Stemming coverage: To increase the coverage of words, we consider stemming. Stemming recognizes all variations of words and summarizes the collective frequency. For example, stemming will reduce each of the following words: rain, rained, rains, raining, to just RAIN. It may be reasonable to predict tokens that are stemmed in order to provide a quicker prediction of words for people who are texting on their phones.
mycorpus_stemmed <- tm_map(mycorpus, stemDocument)

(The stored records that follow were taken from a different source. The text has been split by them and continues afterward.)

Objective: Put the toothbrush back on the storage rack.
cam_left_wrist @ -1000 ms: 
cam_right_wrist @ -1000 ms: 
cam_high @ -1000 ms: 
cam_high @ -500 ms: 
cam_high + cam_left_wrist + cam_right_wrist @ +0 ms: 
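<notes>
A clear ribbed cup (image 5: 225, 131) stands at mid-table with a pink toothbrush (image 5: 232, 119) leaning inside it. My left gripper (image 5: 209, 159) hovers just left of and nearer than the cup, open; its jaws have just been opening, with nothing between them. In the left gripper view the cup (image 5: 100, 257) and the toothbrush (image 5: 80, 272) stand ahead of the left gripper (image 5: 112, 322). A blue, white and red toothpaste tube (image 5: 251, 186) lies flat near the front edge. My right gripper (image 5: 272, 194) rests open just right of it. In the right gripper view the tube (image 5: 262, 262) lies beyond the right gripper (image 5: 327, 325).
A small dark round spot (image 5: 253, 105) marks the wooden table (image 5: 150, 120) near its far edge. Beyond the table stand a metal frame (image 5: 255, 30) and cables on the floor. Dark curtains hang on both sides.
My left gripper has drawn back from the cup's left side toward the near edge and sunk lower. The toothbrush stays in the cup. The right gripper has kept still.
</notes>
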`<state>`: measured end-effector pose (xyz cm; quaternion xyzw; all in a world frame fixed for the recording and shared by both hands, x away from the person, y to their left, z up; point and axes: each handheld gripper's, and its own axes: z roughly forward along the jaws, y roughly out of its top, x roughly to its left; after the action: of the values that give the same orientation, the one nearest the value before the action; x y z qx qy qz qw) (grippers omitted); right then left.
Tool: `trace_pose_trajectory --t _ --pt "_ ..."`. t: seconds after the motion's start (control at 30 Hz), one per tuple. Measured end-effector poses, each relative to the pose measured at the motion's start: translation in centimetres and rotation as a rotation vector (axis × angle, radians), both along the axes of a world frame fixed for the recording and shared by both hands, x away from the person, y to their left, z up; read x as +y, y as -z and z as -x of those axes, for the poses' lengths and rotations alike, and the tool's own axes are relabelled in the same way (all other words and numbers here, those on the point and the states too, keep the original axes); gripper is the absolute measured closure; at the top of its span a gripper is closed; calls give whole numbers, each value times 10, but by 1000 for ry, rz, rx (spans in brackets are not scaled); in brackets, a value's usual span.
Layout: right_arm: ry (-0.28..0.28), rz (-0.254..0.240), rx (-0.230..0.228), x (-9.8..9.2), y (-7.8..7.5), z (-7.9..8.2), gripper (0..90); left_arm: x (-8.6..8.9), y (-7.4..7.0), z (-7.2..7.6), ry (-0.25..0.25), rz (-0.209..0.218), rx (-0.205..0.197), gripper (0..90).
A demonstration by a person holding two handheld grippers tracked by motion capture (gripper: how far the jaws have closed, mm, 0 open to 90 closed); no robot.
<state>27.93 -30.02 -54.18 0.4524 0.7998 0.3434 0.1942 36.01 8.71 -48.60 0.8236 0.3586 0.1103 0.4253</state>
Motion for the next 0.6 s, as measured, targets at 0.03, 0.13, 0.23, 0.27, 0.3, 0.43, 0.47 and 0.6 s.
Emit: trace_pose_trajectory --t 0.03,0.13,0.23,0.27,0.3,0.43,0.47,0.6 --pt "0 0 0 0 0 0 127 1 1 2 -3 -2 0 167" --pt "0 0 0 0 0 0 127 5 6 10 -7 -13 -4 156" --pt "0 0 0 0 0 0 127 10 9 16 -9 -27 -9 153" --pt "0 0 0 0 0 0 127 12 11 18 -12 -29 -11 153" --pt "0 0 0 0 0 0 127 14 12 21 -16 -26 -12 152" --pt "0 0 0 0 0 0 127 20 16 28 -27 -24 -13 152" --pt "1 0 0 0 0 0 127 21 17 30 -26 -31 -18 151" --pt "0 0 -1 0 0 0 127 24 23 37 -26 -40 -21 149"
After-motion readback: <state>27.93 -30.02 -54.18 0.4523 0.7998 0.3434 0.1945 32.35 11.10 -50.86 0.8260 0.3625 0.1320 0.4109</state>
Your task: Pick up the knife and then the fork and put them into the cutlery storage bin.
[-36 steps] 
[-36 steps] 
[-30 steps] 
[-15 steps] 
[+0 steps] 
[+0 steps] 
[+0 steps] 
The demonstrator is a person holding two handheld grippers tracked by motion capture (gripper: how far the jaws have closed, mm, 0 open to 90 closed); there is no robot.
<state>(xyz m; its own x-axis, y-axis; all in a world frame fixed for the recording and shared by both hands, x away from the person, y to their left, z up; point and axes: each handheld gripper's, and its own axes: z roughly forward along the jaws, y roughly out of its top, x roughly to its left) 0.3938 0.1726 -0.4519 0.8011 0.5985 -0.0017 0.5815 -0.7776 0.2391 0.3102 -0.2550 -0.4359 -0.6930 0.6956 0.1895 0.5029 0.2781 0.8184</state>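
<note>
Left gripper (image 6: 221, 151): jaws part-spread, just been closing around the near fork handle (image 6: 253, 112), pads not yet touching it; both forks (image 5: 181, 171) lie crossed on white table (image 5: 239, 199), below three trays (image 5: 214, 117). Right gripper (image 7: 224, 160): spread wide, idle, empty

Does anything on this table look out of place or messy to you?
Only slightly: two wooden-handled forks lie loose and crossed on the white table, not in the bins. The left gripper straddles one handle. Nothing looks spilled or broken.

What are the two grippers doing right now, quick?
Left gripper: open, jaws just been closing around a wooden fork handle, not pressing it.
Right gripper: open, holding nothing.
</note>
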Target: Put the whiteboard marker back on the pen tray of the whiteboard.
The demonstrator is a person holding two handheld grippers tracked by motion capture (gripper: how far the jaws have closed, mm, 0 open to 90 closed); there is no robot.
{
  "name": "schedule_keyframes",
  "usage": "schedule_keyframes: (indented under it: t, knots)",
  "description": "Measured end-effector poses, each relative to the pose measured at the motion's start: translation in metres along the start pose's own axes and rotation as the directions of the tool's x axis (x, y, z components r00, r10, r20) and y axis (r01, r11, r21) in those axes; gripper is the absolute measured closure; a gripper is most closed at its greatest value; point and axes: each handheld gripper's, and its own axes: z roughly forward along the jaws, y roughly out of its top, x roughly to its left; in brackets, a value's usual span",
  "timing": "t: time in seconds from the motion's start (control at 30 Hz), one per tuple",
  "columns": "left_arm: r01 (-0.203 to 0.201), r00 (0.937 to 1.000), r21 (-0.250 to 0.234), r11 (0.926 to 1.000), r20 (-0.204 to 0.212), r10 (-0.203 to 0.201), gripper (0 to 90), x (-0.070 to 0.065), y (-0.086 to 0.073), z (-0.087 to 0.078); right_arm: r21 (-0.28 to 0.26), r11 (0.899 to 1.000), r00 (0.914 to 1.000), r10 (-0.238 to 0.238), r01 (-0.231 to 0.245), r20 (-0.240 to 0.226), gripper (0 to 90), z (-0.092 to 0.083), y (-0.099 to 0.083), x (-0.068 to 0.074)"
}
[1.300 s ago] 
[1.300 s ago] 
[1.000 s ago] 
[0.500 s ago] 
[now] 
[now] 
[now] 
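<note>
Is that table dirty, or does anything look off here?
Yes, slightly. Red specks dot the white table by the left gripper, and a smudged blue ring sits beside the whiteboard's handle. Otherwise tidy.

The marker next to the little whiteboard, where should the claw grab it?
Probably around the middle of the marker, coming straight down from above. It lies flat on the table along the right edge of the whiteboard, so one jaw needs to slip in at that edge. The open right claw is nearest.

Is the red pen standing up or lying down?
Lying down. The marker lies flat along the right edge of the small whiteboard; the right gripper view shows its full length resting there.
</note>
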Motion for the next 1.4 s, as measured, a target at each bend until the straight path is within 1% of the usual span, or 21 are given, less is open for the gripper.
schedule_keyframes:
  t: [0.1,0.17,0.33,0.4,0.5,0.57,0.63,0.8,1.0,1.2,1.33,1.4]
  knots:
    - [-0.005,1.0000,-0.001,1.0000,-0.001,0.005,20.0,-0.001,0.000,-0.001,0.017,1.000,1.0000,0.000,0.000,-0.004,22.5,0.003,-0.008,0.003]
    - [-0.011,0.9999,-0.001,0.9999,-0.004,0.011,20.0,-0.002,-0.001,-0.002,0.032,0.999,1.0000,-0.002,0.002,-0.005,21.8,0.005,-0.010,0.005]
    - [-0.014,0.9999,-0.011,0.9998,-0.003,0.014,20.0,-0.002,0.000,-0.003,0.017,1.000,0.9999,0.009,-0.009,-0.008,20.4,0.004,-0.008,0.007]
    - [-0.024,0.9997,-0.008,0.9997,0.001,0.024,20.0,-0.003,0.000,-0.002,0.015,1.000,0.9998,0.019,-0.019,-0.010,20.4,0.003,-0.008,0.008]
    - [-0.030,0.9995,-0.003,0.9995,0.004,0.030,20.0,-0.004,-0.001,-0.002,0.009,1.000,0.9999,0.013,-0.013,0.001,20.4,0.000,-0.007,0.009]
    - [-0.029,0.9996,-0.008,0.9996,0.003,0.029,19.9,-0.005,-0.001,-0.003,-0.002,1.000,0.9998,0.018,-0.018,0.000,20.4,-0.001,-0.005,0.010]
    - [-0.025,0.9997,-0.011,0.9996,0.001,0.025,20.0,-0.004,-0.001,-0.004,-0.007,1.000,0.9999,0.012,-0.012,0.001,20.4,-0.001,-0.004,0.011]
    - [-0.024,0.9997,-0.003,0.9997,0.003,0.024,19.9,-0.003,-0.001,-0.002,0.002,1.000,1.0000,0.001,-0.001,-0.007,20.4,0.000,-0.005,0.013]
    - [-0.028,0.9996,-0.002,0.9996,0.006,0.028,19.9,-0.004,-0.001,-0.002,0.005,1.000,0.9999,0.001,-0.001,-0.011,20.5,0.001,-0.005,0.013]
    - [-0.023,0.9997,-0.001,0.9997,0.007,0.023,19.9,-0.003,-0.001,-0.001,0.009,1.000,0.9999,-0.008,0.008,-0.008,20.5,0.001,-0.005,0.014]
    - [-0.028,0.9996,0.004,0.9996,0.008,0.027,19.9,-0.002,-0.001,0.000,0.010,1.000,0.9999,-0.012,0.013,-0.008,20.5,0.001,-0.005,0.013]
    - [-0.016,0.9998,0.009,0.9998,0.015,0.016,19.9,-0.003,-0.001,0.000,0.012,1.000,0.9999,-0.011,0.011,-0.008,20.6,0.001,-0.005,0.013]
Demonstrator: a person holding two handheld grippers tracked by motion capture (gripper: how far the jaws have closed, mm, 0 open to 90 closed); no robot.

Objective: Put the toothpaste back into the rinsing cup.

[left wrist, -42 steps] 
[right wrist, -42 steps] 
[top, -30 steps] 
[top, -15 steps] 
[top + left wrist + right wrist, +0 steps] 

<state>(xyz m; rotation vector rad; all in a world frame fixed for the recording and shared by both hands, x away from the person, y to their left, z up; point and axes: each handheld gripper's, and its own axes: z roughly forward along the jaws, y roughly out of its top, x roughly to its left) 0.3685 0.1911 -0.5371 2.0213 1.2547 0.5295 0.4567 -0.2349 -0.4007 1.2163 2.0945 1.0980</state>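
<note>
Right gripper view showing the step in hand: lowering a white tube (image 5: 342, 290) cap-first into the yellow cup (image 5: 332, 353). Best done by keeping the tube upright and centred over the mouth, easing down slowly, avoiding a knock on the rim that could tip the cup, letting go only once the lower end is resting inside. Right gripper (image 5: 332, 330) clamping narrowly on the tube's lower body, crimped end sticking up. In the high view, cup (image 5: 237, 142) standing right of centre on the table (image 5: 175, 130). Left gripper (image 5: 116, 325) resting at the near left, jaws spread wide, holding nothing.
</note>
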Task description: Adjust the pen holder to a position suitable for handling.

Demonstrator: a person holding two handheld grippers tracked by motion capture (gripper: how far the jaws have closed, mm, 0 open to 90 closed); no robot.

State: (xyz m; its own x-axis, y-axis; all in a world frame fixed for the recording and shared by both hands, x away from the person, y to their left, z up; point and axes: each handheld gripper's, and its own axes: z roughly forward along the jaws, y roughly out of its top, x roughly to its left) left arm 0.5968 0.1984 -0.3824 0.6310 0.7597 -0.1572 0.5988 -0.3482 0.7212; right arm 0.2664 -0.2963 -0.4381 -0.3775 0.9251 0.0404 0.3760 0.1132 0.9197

NPLStemmedTokenizer <- function(x){
unlist(lapply(ngrams(words(x), 1), paste, collapse=""), use.names=FALSE)
}
stemmed.TDM <- TermDocumentMatrix(mycorpus_stemmed, control=list(tokenize=NPLStemmedTokenizer))
stemmed.freq <- tdm_freq(stemmed.TDM)
stemmed.cumulativedist <- getCumulativeFreq(stemmed.freq)
stemmed.total_freq <- stemmed.cumulativedist[dim(cumulativedist)[1]]
stemmed.c50 <- getCoverage(stemmed.cumulativedist, stemmed.total_freq, 0.5)
stemmed.c90 <- getCoverage(stemmed.cumulativedist, stemmed.total_freq, 0.9)
plot_coverage(stemmed.freq, stemmed.cumulativedist, stemmed.total_freq,
stemmed.c50, stemmed.c90,
"Cumulative Frequencies for Stemmed Corpus with Coverage Intercepts")
Compile the above stemmed coverage results into a data frame to make a table
stemmed.nw <- c(stemmed.c50, stemmed.c90)
stemmed.nratio <- nw*100/dim(stemmed.freq)[1]
label <- c("50% coverage", "90% coverage")
stemmed.ndf <- data.frame(words = stemmed.nw, percentage = stemmed.nratio, row.names=label)
colnames(stemmed.ndf) <- c("Number of tokens", "Percentage of total tokens")
knitr::kable(stemmed.ndf, digits = 2, caption = "Coverage statistics of stemmed corpus")
Number of tokens | Percentage of total tokens | |
---|---|---|
50% coverage | 250 | 0.84 |
90% coverage | 5354 | 26.33 |
Assessment of results from original and stemmed coverage assessments:
From the data in the table, we see that 50% coverage is achieved with 0.84% of total words in the corpus. Also, we see that it requires now 26.33% of total words to achieve 90% coverage. Thus the coverage was increased (percentages both went up compared to non stemming version). So coverage was increased, but prediction was decreased because stemming combines several variations of a word and may not predict the actual variation of the word you were about to type. Further investigation is needed to understand the tradeoff between the increased coverage and possibly decreased accuracy.
Finally we just want to check the ratio of non english words to english words. If the ratio is small then the presence of foreign wods can be considered negligable.
url <- "http://cran.us.r-project.org/src/contrib/Archive/cldr/cldr_1.1.0.tar.gz"
pkgFile<-"cldr_1.1.0.tar.gz"
download.file(url = url, destfile = pkgFile)
install.packages(pkgs=pkgFile, type="source", repos=NULL)
## Warning: running command '"C:/Coursera/R-33~1.2/bin/x64/R" CMD INSTALL -l
## "C:\Coursera\R-3.3.2\library" "cldr_1.1.0.tar.gz"' had status 1
## Warning in install.packages(pkgs = pkgFile, type = "source", repos = NULL):
## installation of package 'cldr_1.1.0.tar.gz' had non-zero exit status
unlink(pkgFile)
library(cldr)
sentences <- c(blogs.sentences, news.sentences, tweets.sentences)
token.language <- detectLanguage(sentences)
english.words <- which(token.language$percentScore1 > 50 & token.language$detectedLanguage == "ENGLISH")
foreign.words <- which(token.language$percentScore1 > 50 & token.language$detectedLanguage != "ENGLISH")
round(length(foreign.words)*100/length(english.words), 2)
## [1] 5.32
The ratio of foreign words over English words is 5.32%. Since the ratio is small, the presence of foreign words in the corpus does not impact the algorithm significantly.
The next step in the project is to design and create a predication model. The model will be based on the sample/training (and testing) datasets and also the ngrams freqs assessment calculated in this exploratory analysis. We will train the prediction model using the ngram with the highest coverage and accuracy to predict the next words that will be chosen by someone on their mobile phones given some text. Then we will develop this tool using the Shiny App.